Research On Cross-Domain Authentication And Authorization Mechanism Based On Trust Management

With the development of informationization, PKI security infrastructers are set up in many trades and areas. In multi-domains networks the problem of cross-domain authentication and authorization must be solved when users belonged to different trust domains need to exchange their information or cross domain accessing.This dissertation deeply studies the mechanisms of cross-domain authentication and authorization in multi-domains distributed networks. The main work of this dissertation is as follows:1. Deeply analyze the present research of cross-domain authentication and authorization and trust theory. The present methods used to realize cross-domain authentication and authorization are summarized and the disadvantages of them are proposed. Also the definition of trust and trust management are discussed. The trust management theories and trust models are analyzed.2. The method of cross-domain authentication based on PKI is proposed and the protoal of cross-domain authentication is proved.3. Also, this dissertation proposed a method of cross-domain authentication based on trust. This method founds the trust relationship between domains by the computation of trust values. The characteristic of these two methods are deeply analyzed.4. A new method of cross-domain authorization based on trust (T-Based AM) is proposed. The computation of users' trusts and their impact on the map of user and roles are discussed. Comparison shows that the T-Based AM is proper to the need of cross-domain accessing in multi-domain networks.5. The system which incorporate cross-domain authorization and cross-domain authentication is designed and the prototype system is realized. The structure of an incorporate system combining cross-domain authentication and authorization in multi-domain networks is designed.
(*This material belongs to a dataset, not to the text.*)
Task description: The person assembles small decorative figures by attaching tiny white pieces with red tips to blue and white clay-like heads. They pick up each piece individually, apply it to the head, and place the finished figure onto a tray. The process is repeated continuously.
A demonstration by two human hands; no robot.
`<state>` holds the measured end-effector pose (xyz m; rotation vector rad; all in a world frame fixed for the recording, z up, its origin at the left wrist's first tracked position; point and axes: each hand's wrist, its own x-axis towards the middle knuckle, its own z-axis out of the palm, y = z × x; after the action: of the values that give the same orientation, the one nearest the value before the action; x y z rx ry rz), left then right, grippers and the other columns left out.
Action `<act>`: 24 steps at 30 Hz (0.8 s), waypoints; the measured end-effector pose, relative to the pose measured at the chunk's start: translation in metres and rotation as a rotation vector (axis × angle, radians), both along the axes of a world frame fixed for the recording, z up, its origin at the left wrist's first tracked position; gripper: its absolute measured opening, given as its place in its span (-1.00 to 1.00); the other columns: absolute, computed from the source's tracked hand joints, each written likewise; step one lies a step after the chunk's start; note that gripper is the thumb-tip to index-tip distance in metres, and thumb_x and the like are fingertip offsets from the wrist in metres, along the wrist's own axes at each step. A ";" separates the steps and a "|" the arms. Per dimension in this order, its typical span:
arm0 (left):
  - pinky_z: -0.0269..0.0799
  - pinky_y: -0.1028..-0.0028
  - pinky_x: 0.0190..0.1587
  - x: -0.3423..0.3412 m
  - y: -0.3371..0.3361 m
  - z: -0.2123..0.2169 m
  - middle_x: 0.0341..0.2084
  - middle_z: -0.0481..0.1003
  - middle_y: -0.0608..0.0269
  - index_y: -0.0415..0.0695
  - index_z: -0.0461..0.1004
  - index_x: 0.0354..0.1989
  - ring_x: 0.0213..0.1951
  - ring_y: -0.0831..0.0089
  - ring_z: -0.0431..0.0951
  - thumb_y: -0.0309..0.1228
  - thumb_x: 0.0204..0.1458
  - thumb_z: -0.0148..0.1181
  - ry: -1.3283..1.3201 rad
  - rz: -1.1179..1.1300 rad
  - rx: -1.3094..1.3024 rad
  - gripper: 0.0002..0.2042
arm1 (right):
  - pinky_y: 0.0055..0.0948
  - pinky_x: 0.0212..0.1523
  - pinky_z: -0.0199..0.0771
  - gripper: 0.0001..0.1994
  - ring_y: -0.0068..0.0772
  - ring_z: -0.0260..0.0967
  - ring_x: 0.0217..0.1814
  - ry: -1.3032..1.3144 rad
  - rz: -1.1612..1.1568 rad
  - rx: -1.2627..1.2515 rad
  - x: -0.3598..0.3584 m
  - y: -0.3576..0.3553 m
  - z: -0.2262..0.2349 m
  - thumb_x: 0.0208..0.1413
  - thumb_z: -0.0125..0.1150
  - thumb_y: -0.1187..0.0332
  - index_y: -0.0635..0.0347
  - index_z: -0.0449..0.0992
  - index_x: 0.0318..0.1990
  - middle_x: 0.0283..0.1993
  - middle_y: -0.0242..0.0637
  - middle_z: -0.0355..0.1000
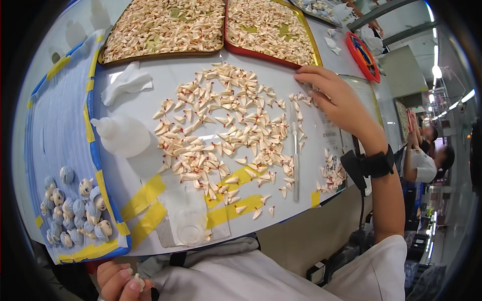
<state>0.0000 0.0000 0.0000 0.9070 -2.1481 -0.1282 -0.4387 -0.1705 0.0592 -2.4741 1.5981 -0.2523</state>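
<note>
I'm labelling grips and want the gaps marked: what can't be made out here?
1. Small cream knobbed piece in the bare left hand: head view, partly hidden by the fingers.
2. Bare right hand: head view, its back hides the palm; any grip is unclear.
3. Red-rimmed gold tray: head view, far side cut off by the upper edge.
4. White-shirted person: head view, hands too small to read.
</note>
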 end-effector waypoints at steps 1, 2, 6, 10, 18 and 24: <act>0.40 0.34 -0.27 -0.001 -0.003 0.003 -0.09 0.29 -0.08 -0.19 0.35 -0.14 -0.29 0.12 0.45 -0.34 -0.04 0.18 0.004 -0.037 0.005 -0.69 | -0.41 0.06 0.20 -0.67 -0.24 0.20 0.09 0.018 -0.020 -0.012 -0.005 0.003 0.000 -0.05 -0.04 0.59 0.21 0.36 -0.06 0.04 -0.23 0.27; 0.47 0.36 -0.18 -0.002 -0.004 0.004 -0.01 0.28 -0.12 -0.21 0.38 -0.16 -0.21 0.05 0.50 -0.36 -0.03 0.19 0.007 -0.075 0.010 -0.71 | -0.44 0.03 0.22 -0.65 -0.27 0.21 0.07 0.036 -0.041 -0.023 -0.010 0.005 0.000 -0.05 -0.05 0.59 0.20 0.36 -0.04 0.03 -0.25 0.27; 0.41 0.32 -0.30 -0.007 -0.011 -0.001 -0.16 0.34 -0.08 -0.23 0.35 -0.18 -0.31 0.12 0.45 -0.42 -0.05 0.16 0.050 -0.060 -0.004 -0.74 | -0.35 -0.03 0.26 -0.75 -0.12 0.27 -0.05 -0.025 -0.107 -0.031 -0.024 0.007 0.003 -0.05 -0.09 0.58 0.27 0.39 -0.17 -0.10 -0.17 0.33; 0.27 0.33 -0.46 -0.001 -0.004 -0.002 -0.27 0.30 0.00 -0.17 0.29 -0.12 -0.44 0.23 0.35 -0.43 -0.06 0.12 0.017 0.001 0.066 -0.70 | -0.37 -0.07 0.28 -0.74 -0.13 0.30 -0.10 -0.044 -0.127 0.098 -0.017 0.023 0.017 -0.05 -0.13 0.61 0.28 0.39 -0.18 -0.15 -0.16 0.36; 0.27 0.36 -0.40 -0.002 -0.003 0.000 -0.30 0.32 0.01 -0.15 0.30 -0.14 -0.38 0.23 0.35 -0.41 -0.07 0.15 -0.017 0.106 0.114 -0.70 | -0.37 0.05 0.23 -0.67 -0.08 0.26 0.02 -0.033 -0.157 -0.031 -0.036 0.014 0.001 -0.06 -0.14 0.61 0.28 0.38 -0.09 0.00 -0.10 0.33; 0.26 0.35 -0.33 0.002 -0.003 -0.004 -0.30 0.34 0.02 -0.15 0.31 -0.16 -0.36 0.25 0.34 -0.39 -0.06 0.16 -0.032 0.140 0.125 -0.71 | -0.32 0.12 0.17 -0.65 -0.05 0.20 0.11 0.001 -0.218 0.052 -0.012 0.062 0.007 -0.05 -0.17 0.61 0.29 0.37 -0.07 0.10 -0.05 0.25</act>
<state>0.0024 -0.0027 -0.0040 1.1358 -2.1168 -0.1805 -0.4512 -0.1084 0.0667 -2.2629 1.8508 -0.2364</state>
Particularly the authentication and authorization system and trust management system are introduced.This dissertation proposes a structure of an incorporate system combining cross-domain authentication and authorization. This system can realize cross-domain authentication in various application environment, users' reputation decide their privilege and the privileges are distributed by the owners of resources. So this system can easily meet the need of cross domain accessing in multi-domain distributed networks.